***** Task material
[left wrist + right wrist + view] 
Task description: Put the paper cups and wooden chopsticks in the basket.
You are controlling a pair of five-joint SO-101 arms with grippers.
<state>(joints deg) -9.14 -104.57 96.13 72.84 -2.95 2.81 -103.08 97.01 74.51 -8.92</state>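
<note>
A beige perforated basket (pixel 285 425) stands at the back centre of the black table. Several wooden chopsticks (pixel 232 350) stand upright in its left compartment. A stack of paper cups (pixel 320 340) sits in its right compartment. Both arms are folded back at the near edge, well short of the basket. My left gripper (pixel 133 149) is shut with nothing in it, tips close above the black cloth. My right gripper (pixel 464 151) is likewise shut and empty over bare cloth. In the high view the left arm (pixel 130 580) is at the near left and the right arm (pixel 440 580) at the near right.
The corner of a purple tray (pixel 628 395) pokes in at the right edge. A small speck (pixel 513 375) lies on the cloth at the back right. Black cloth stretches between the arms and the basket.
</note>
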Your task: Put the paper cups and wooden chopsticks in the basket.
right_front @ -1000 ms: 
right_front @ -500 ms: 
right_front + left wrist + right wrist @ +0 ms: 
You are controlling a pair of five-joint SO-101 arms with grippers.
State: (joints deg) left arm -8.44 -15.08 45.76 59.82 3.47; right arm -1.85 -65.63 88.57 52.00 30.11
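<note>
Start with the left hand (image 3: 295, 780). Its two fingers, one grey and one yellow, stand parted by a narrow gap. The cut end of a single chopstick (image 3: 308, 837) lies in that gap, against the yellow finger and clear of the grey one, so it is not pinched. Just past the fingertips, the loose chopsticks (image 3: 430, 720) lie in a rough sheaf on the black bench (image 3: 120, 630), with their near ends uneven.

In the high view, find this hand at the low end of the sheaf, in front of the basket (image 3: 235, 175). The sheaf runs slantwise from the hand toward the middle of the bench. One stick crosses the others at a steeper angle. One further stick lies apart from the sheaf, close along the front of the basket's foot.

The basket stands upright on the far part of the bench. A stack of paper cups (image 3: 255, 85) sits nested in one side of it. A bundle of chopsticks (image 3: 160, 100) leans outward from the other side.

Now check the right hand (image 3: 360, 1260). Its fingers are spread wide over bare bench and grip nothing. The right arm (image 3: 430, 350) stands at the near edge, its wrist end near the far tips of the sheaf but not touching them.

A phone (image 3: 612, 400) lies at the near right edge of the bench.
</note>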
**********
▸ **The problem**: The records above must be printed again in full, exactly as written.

▸ **Answer to this task**:
[left wrist + right wrist + view] 
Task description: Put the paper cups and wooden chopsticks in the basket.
You are controlling a pair of five-joint SO-101 arms with grippers.
<state>(joints deg) -9.14 -104.57 96.13 72.84 -2.95 2.81 -103.08 97.01 74.51 -8.92</state>
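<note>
A beige perforated basket (pixel 285 425) stands at the back centre of the black table. Several wooden chopsticks (pixel 232 350) stand upright in its left compartment. A stack of paper cups (pixel 320 340) sits in its right compartment. Both arms are folded back at the near edge, well short of the basket. My left gripper (pixel 133 149) is shut with nothing in it, tips close above the black cloth. My right gripper (pixel 464 151) is likewise shut and empty over bare cloth. In the high view the left arm (pixel 130 580) is at the near left and the right arm (pixel 440 580) at the near right.
The corner of a purple tray (pixel 628 395) pokes in at the right edge. A small speck (pixel 513 375) lies on the cloth at the back right. Black cloth stretches between the arms and the basket.
</note>
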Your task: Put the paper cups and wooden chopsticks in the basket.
right_front @ -1000 ms: 
right_front @ -500 ms: 
right_front + left wrist + right wrist @ +0 ms: 
You are controlling a pair of five-joint SO-101 arms with grippers.
State: (joints deg) left arm -8.44 -15.08 45.76 59.82 3.47; right arm -1.85 -65.63 88.57 52.00 30.11
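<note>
Start with the left hand (image 3: 295, 780). Its two fingers, one grey and one yellow, stand parted by a narrow gap. The cut end of a single chopstick (image 3: 308, 837) lies in that gap, against the yellow finger and clear of the grey one, so it is not pinched. Just past the fingertips, the loose chopsticks (image 3: 430, 720) lie in a rough sheaf on the black bench (image 3: 120, 630), with their near ends uneven.

In the high view, find this hand at the low end of the sheaf, in front of the basket (image 3: 235, 175). The sheaf runs slantwise from the hand toward the middle of the bench. One stick crosses the others at a steeper angle. One further stick lies apart from the sheaf, close along the front of the basket's foot.

The basket stands upright on the far part of the bench. A stack of paper cups (image 3: 255, 85) sits nested in one side of it. A bundle of chopsticks (image 3: 160, 100) leans outward from the other side.

Now check the right hand (image 3: 360, 1260). Its fingers are spread wide over bare bench and grip nothing. The right arm (image 3: 430, 350) stands at the near edge, its wrist end near the far tips of the sheaf but not touching them.

A phone (image 3: 612, 400) lies at the near right edge of the bench.
</note>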

The answer has been given in its entirety.